The following is the high-level workflow of the SMDDP AllReduce operation.

  1. The library assigns ranks to GPUs (workers).

  2. At each iteration, the library divides each global batch by the total number of workers (world size) and assigns small batches (batch shards) to the workers.

    • The size of the global batch is (number of nodes in a cluster) * (number of GPUs per node) * (per batch shard).

    • A batch shard (small batch) is a subset of dataset assigned to each GPU (worker) per iteration.

  3. The library launches a training script on each worker.

  4. The library manages copies of model weights and gradients from the workers at the end of every iteration.

  5. The library synchronizes model weights and gradients across the workers to aggregate a single trained model.

The following architecture diagram shows an example of how the library sets up data parallelism for a cluster of 3 nodes.

SMDDP AllReduce and data parallelism architecture diagram

SMDDP AllGather collective operation

AllGather is a collective operation where each worker starts with an input buffer, and then concatenates or gathers the input buffers from all other workers into an output buffer.


The SMDDP AllGather collective operation is available in smdistributed-dataparallel>=2.0.1 and AWS Deep Learning Containers (DLC) for PyTorch v2.0.1 and later.

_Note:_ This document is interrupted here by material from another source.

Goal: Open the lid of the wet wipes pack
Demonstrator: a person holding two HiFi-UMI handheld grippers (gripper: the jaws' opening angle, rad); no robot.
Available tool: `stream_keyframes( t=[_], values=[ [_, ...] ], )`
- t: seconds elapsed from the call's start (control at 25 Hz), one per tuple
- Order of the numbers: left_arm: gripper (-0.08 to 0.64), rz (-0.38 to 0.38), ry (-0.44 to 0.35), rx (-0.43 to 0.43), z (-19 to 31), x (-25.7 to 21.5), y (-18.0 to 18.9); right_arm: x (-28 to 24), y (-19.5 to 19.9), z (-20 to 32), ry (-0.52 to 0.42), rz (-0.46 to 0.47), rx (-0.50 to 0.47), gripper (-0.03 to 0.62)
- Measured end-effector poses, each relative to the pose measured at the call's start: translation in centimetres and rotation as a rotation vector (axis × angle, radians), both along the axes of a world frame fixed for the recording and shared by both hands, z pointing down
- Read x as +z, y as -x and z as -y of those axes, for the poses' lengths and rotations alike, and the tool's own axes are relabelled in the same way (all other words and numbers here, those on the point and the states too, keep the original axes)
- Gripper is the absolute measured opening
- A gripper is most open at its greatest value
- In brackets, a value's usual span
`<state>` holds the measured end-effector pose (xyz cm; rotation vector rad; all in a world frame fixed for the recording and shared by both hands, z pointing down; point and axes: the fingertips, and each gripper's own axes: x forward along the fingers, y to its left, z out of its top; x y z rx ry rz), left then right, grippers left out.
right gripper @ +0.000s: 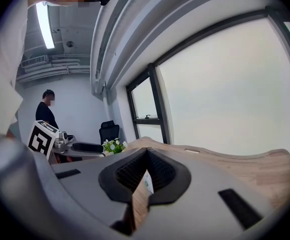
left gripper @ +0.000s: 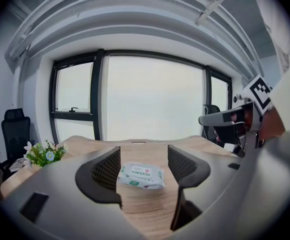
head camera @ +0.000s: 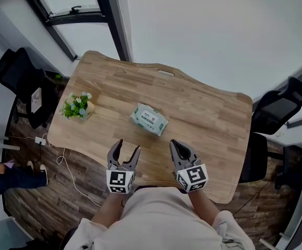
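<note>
While the wet wipes pack (head camera: 149, 119) lies slanted on the tabletop (head camera: 213, 108), the left gripper (head camera: 127, 147), wide open, points straight at it from the near edge; the right gripper (head camera: 178, 146) is pinched together, empty.

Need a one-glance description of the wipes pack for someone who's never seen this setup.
Start at the wooden table filling the middle of the head view. Near its centre lies the wet wipes pack, flat on the wood. It is the only white-and-green rectangular packet there; its sole neighbour, a small pot of flowers, stands at the table's left end.
</note>
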<state>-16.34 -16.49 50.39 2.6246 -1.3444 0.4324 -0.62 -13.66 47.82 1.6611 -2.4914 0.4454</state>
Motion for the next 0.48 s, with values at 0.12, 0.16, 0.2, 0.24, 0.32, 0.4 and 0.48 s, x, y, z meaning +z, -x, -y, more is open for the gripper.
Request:
stream_keyframes(
  t=[0.12,0.16,0.2,0.24,0.32,0.4,0.48],
  values=[
    [0.302,0.019,0.006,0.007,0.5,0.6,-0.1,0.7,0.4,0.6,0.013,-0.009,-0.014,0.008],
    [0.302,0.027,0.009,0.009,0.6,0.8,-0.1,0.9,0.5,0.7,0.018,-0.012,-0.017,0.008],
    [0.302,0.037,0.013,0.01,0.7,1.1,0.0,1.2,0.6,0.8,0.023,-0.015,-0.02,0.008],
    [0.302,0.048,0.019,0.012,0.8,1.5,0.0,1.5,0.7,1.0,0.028,-0.018,-0.022,0.008],
    [0.302,0.08,0.026,0.021,1.0,2.4,0.1,2.2,1.0,1.2,0.041,-0.023,-0.025,0.008],
    [0.302,0.114,0.027,0.037,1.3,3.1,0.0,2.9,1.2,1.5,0.053,-0.022,-0.026,0.008],
    [0.302,0.134,0.033,0.046,1.7,3.7,-0.1,3.5,1.4,2.0,0.062,-0.02,-0.027,0.008]
  ],
)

AllGather is heavily used in distributed training techniques such as sharded data parallelism where each individual worker holds a fraction of a model, or a sharded layer. The workers call AllGather before forward and backward passes to reconstruct the sharded layers. The forward and backward passes continue onward after the parameters are all gathered. During the backward pass, each worker also calls ReduceScatter to collect (reduce) gradients and break (scatter) them into gradient shards to update the corresponding sharded layer. For more details on the role of these collective operations in sharded data parallelism, see the SMP library's implementati on of sharded data parallelism, ZeRO in the DeepSpeed documentation, and the blog about PyTorch Fully Sharded Data Parallelism.

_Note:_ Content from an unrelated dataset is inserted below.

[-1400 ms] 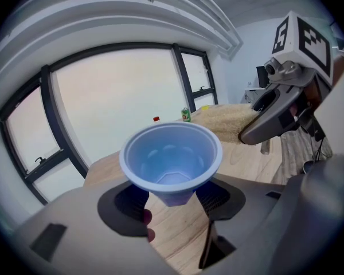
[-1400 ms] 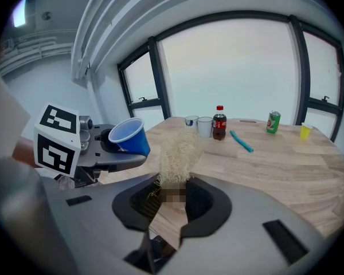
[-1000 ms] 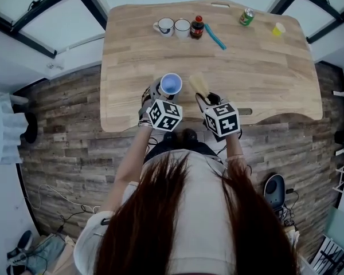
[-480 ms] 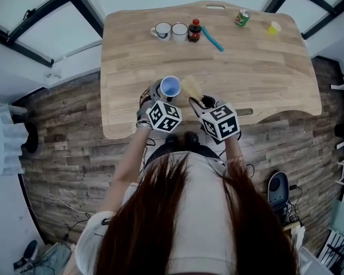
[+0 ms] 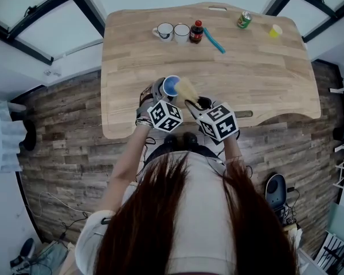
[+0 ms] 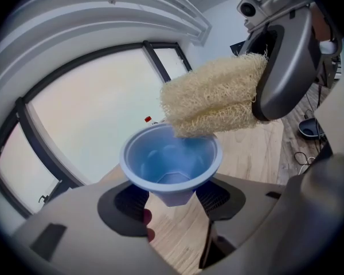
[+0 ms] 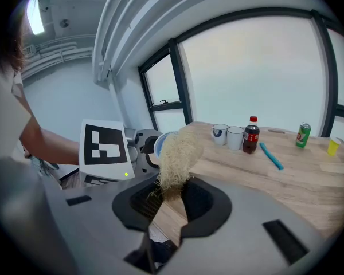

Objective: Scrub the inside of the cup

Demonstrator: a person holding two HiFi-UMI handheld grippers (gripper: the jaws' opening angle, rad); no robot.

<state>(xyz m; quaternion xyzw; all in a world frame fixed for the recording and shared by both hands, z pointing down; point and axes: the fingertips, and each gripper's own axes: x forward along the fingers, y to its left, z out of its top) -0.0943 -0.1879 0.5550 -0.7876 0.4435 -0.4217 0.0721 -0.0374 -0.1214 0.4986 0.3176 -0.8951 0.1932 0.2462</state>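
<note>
Closed in on cup [image 6: 172, 159] since a second ago. Grips scrubber [image 6: 212, 96] in right claw [image 7: 172, 202]; clamps cup in left claw [image 6: 171, 202], mouth turned toward scrubber for entry.

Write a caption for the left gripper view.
Left gripper grips the blue cup; right gripper holds a loofah at its rim.

The cup [image 6: 171, 164] is thin blue plastic, smooth with a soft sheen and a little see-through near the rim. The loofah scrubber [image 6: 215, 96] is coarse, pale straw fibre, rough and tangled. The left gripper [image 6: 172, 202] and right gripper [image 7: 171, 202] have matt grey plastic shells, and the left's dark pads [image 6: 218, 198] show a fine ribbed texture. The table [image 5: 264, 67] is light wood with a plain grain and a matt finish. The floor [image 5: 63, 130] is weathered-looking planks. The two mugs [image 7: 235, 138] look glossy white, and the can [image 7: 303, 135] looks shiny.
</note>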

Because collective operations like AllGather are called in every iteration, they are the main contributors to GPU communication overhead. Faster computation of these collective operations directly translates to a shorter training time with no side effects on convergence. To achieve this, the SMDDP library offers AllGather optimized for P4d instances.

SMDDP AllGather uses the following techniques to improve computational performance on P4d instances.

  1. It transfers data between instances (inter-node) through the Elastic Fabric Adapter (EFA) network with a mesh topology. EFA is the AWS low-latency and high-throughput network solution. A mesh topology for inter-node network communication is more tailored to the characteristics of EFA and AWS network infrastructure. Compared to the NCCL ring or tree topology that involves multiple packet hops, SMDDP avoids accumulating latency from multiple hops as it only needs one hop. SMDDP implements a network rate control algorithm that balances the workload to each communication peer in a mesh topology and achieves a higher global network throughput.

  2. It adopts low-latency GPU memory copy library based on NVIDIA GPUDirect RDMA technology (GDRCopy) to coordinate local NVLink and EFA network traffic. GDRCopy, a low-latency GPU memory copy library offered by NVIDIA, provides low-latency communication between CPU processes and GPU CUDA kernels. With this technology, the SMDDP library is able to pipeline the intra-node and inter-node data movement.

  3. It reduces the usage of GPU streaming multiprocessors to increase compute power for running model kernels. P4d and P4de instances are equipped with NVIDIA A100 GPUs, which each have 108 streaming multiprocessors. While NCCL takes up to 24 streaming multiprocessors to run collective operations, SMDDP uses fewer than 9 streaming multiprocessors. Model compute kernels pick up the saved streaming multiprocessors for faster computation.